Editor's Note: This is an opinion column. The thoughts expressed are those of the author.

The day after the USS John S. McCain collided with a tanker in the Singapore Strait in August of 2017, I began a course at the Navy’s Surface Warfare Officers School, a training hub for naval officers in Newport, Rhode Island. The school’s commanding officer, then-Capt. Scott Robertson, gathered all students and staff into the auditorium to address the elephant in the room: just two months after the USS Fitzgerald collision claimed the lives of seven sailors, ten more from the McCain were dead in a similar tragedy.

“Something is not right in our community,” the captain told us, “something needs to change. We need to shift the rudder.”

Yet today, three years after two of the most shocking peacetime accidents in the history of the U.S. military, the surface community has seen little substantive change, and surface warfare officers still lack the formal training required of professional mariners. Without serious overhaul of the surface officer corps, the fleet remains in peril.

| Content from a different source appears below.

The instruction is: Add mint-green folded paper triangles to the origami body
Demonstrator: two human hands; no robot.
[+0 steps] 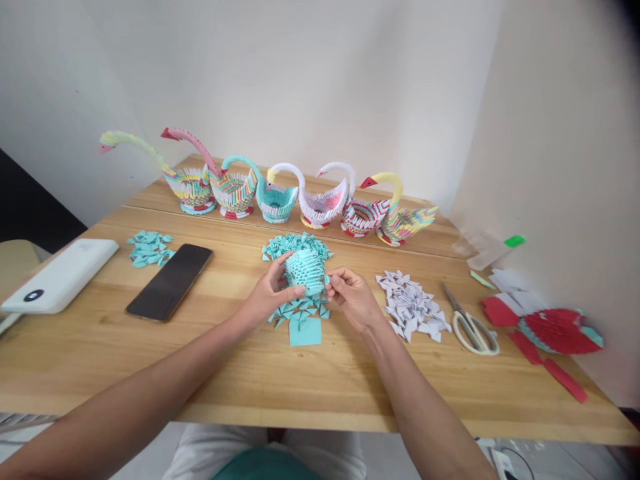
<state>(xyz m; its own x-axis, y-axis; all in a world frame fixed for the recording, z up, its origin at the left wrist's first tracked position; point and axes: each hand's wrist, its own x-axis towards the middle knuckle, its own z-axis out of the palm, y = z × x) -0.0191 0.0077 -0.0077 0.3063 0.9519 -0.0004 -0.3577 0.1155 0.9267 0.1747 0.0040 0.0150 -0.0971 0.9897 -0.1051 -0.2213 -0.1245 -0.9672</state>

What is a surface warfare officer, anyway? When I stepped aboard my first ship five years ago, I quickly learned that “SWOs” didn’t quite have a job description. Their role as managers varies immensely: they are in charge of engineers, technicians, or quartermasters; they oversee ships’ legal, cryptographic, or environmental programs; out to sea, they drive and navigate from the bridge, serve as tacticians in the combat information center, and oversee the engineering plant. They are versatile yet interchangeable leaders, potentially responsible for any aspect of the management of surface vessels.